*PROBLEM TO WORK ON:* From the first line to the last, reproduce the material exactly.

###

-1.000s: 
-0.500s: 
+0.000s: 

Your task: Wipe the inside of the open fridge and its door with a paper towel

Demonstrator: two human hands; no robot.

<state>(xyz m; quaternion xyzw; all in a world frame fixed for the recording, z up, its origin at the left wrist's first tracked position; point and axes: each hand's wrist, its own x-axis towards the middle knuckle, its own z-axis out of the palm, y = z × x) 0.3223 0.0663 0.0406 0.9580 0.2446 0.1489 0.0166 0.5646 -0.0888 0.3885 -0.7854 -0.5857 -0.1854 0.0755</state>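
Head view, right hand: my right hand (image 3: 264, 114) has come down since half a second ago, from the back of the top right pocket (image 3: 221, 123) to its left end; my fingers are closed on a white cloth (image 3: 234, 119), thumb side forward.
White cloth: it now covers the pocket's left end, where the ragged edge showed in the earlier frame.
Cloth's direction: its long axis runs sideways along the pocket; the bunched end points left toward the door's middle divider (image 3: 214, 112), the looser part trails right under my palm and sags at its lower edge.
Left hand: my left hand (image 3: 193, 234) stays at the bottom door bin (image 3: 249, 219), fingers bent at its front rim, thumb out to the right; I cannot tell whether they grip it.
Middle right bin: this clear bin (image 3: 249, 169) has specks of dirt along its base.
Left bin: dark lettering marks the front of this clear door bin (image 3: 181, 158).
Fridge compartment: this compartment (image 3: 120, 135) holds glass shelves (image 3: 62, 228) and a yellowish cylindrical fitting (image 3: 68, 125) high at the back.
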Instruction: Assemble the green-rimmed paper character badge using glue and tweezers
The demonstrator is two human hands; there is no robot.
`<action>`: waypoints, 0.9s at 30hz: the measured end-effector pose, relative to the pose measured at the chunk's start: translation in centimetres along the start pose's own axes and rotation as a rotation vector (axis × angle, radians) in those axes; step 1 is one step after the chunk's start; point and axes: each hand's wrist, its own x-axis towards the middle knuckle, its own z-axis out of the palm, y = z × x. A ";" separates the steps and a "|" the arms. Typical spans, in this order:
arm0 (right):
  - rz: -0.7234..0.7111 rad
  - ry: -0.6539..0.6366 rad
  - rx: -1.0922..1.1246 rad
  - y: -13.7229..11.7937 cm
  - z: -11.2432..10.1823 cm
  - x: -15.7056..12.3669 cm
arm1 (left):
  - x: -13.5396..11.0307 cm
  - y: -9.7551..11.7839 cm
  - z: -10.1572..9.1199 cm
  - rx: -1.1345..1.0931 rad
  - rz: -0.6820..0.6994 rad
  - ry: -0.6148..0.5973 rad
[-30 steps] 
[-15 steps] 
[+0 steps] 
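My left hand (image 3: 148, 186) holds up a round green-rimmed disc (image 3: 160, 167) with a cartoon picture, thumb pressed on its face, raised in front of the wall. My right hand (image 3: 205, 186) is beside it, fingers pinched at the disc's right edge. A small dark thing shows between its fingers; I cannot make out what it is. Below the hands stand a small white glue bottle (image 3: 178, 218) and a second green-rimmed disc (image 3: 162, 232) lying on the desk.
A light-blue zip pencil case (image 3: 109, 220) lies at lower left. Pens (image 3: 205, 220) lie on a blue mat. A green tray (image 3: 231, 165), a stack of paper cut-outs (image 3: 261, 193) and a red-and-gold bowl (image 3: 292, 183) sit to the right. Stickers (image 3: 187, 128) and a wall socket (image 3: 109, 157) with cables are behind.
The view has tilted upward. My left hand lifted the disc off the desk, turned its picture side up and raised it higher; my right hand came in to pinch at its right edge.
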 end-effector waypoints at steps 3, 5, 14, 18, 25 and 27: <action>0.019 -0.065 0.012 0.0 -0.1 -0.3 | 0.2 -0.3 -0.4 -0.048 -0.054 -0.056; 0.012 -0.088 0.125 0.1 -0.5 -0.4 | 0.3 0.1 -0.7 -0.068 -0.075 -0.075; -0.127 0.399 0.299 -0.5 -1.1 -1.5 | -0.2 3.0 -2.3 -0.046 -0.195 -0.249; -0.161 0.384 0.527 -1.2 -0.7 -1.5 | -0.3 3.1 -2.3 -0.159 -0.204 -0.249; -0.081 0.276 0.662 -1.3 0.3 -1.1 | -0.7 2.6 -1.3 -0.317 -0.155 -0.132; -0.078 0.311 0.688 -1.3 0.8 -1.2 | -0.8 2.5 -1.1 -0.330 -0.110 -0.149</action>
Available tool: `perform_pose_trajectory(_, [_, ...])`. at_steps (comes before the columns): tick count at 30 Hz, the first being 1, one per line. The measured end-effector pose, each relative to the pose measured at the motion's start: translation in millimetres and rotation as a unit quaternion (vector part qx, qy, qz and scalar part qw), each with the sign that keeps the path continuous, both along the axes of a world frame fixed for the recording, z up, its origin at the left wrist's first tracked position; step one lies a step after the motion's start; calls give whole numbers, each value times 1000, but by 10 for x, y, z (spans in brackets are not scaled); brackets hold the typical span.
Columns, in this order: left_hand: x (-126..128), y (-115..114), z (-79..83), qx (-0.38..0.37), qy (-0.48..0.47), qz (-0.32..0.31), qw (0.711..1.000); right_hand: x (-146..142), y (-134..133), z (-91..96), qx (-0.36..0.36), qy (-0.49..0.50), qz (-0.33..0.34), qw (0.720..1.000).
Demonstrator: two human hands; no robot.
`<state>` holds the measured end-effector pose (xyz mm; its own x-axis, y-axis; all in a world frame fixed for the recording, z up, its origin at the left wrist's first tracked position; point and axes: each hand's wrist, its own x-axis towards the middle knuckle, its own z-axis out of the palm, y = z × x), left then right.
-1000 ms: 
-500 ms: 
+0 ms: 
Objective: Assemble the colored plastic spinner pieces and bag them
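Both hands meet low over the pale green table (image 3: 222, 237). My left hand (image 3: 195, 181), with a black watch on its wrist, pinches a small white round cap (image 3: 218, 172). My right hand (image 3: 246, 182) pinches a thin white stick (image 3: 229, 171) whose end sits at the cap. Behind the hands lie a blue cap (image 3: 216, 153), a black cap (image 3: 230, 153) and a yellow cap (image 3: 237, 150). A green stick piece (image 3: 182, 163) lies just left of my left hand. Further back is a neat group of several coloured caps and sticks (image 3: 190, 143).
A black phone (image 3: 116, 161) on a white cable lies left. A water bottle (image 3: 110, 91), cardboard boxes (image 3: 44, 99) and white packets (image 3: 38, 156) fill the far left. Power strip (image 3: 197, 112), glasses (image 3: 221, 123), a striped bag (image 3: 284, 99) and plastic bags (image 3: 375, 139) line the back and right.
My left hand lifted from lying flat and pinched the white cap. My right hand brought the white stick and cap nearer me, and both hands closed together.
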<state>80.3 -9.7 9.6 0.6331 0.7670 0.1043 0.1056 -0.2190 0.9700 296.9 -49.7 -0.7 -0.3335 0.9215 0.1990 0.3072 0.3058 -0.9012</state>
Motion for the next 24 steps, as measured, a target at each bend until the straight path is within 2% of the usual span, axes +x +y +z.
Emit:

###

*YOUR SOLUTION:*
-1.000s: 
-0.500s: 
+0.000s: 

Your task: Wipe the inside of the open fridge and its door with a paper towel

Demonstrator: two human hands; no robot.

<state>(xyz m; quaternion xyzw; all in a world frame fixed for the recording, z up, its origin at the left wrist's first tracked position; point and axes: each hand's wrist, its own x-axis towards the middle knuckle, its own z-axis out of the palm, y = z × x) 0.3223 0.0663 0.0406 0.9580 0.2446 0.1489 0.0166 0.5646 -0.0888 0.3885 -0.7854 -0.5857 -0.1854 0.0755</state>
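Head view, right hand: my right hand (image 3: 264, 114) has come down since half a second ago, from the back of the top right pocket (image 3: 221, 123) to its left end; my fingers are closed on a white cloth (image 3: 234, 119), thumb side forward.
White cloth: it now covers the pocket's left end, where the ragged edge showed in the earlier frame.
Cloth's direction: its long axis runs sideways along the pocket; the bunched end points left toward the door's middle divider (image 3: 214, 112), the looser part trails right under my palm and sags at its lower edge.
Left hand: my left hand (image 3: 193, 234) stays at the bottom door bin (image 3: 249, 219), fingers bent at its front rim, thumb out to the right; I cannot tell whether they grip it.
Middle right bin: this clear bin (image 3: 249, 169) has specks of dirt along its base.
Left bin: dark lettering marks the front of this clear door bin (image 3: 181, 158).
Fridge compartment: this compartment (image 3: 120, 135) holds glass shelves (image 3: 62, 228) and a yellowish cylindrical fitting (image 3: 68, 125) high at the back.
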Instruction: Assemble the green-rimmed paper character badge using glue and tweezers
The demonstrator is two human hands; there is no robot.
`<action>`: waypoints, 0.9s at 30hz: the measured end-effector pose, relative to the pose measured at the chunk's start: translation in centimetres along the start pose's own axes and rotation as a rotation vector (axis × angle, radians) in those axes; step 1 is one step after the chunk's start; point and axes: each hand's wrist, its own x-axis towards the middle knuckle, its own z-axis out of the palm, y = z × x. A ";" separates the steps and a "|" the arms. Typical spans, in this order:
arm0 (right):
  - rz: -0.7234..0.7111 rad
  - ry: -0.6539..0.6366 rad
  - rx: -1.0922..1.1246 rad
  - y: -13.7229..11.7937 cm
  - z: -11.2432..10.1823 cm
  - x: -15.7056..12.3669 cm
arm1 (left):
  - x: -13.5396..11.0307 cm
  - y: -9.7551..11.7839 cm
  - z: -10.1572..9.1199 cm
  - rx: -1.1345..1.0931 rad
  - rz: -0.6820..0.6994 rad
  - ry: -0.6148..0.5973 rad
[-30 steps] 
[-15 steps] 
[+0 steps] 
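My left hand (image 3: 148, 186) holds up a round green-rimmed disc (image 3: 160, 167) with a cartoon picture, thumb pressed on its face, raised in front of the wall. My right hand (image 3: 205, 186) is beside it, fingers pinched at the disc's right edge. A small dark thing shows between its fingers; I cannot make out what it is. Below the hands stand a small white glue bottle (image 3: 178, 218) and a second green-rimmed disc (image 3: 162, 232) lying on the desk.
A light-blue zip pencil case (image 3: 109, 220) lies at lower left. Pens (image 3: 205, 220) lie on a blue mat. A green tray (image 3: 231, 165), a stack of paper cut-outs (image 3: 261, 193) and a red-and-gold bowl (image 3: 292, 183) sit to the right. Stickers (image 3: 187, 128) and a wall socket (image 3: 109, 157) with cables are behind.
The view has tilted upward. My left hand lifted the disc off the desk, turned its picture side up and raised it higher; my right hand came in to pinch at its right edge.
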 end-effector waypoints at steps 3, 5, 14, 18, 25 and 27: <action>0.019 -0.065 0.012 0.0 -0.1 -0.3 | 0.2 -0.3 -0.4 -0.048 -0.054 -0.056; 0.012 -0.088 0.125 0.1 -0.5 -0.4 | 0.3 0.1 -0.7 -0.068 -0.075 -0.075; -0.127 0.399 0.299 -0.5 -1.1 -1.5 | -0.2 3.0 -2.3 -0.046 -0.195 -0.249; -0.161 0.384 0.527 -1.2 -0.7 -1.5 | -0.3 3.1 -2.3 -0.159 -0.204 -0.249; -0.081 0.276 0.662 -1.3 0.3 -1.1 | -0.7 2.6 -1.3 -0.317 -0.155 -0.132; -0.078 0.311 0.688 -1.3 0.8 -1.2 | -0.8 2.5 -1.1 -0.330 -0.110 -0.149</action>
Available tool: `perform_pose_trajectory(_, [_, ...])`. at_steps (comes before the columns): tick count at 30 Hz, the first being 1, one per line. The measured end-effector pose, each relative to the pose measured at the motion's start: translation in millimetres and rotation as a unit quaternion (vector part qx, qy, qz and scalar part qw), each with the sign that keeps the path continuous, both along the axes of a world frame fixed for the recording, z up, its origin at the left wrist's first tracked position; step one lies a step after the motion's start; calls give whole numbers, each value times 1000, but by 10 for x, y, z (spans in brackets are not scaled); brackets hold the typical span.
Columns, in this order: left_hand: x (-126..128), y (-115..114), z (-79..83), qx (-0.38..0.37), qy (-0.48..0.47), qz (-0.32..0.31), qw (0.711..1.000); right_hand: x (-146..142), y (-134..133), z (-91..96), qx (-0.36..0.36), qy (-0.49..0.50), qz (-0.33..0.34), qw (0.720..1.000).
Demonstrator: two human hands; no robot.
`<state>` holds the measured end-effector pose (xyz mm; its own x-axis, y-axis; all in a world frame fixed for the recording, z up, its origin at the left wrist's first tracked position; point and axes: each hand's wrist, its own x-axis towards the middle knuckle, its own z-axis out of the palm, y = z × x), left then right.
-1000 ms: 
-500 ms: 
+0 ms: 
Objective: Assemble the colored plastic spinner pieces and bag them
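Both hands meet low over the pale green table (image 3: 222, 237). My left hand (image 3: 195, 181), with a black watch on its wrist, pinches a small white round cap (image 3: 218, 172). My right hand (image 3: 246, 182) pinches a thin white stick (image 3: 229, 171) whose end sits at the cap. Behind the hands lie a blue cap (image 3: 216, 153), a black cap (image 3: 230, 153) and a yellow cap (image 3: 237, 150). A green stick piece (image 3: 182, 163) lies just left of my left hand. Further back is a neat group of several coloured caps and sticks (image 3: 190, 143).
A black phone (image 3: 116, 161) on a white cable lies left. A water bottle (image 3: 110, 91), cardboard boxes (image 3: 44, 99) and white packets (image 3: 38, 156) fill the far left. Power strip (image 3: 197, 112), glasses (image 3: 221, 123), a striped bag (image 3: 284, 99) and plastic bags (image 3: 375, 139) line the back and right.
My left hand lifted from lying flat and pinched the white cap. My right hand brought the white stick and cap nearer me, and both hands closed together.
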<state>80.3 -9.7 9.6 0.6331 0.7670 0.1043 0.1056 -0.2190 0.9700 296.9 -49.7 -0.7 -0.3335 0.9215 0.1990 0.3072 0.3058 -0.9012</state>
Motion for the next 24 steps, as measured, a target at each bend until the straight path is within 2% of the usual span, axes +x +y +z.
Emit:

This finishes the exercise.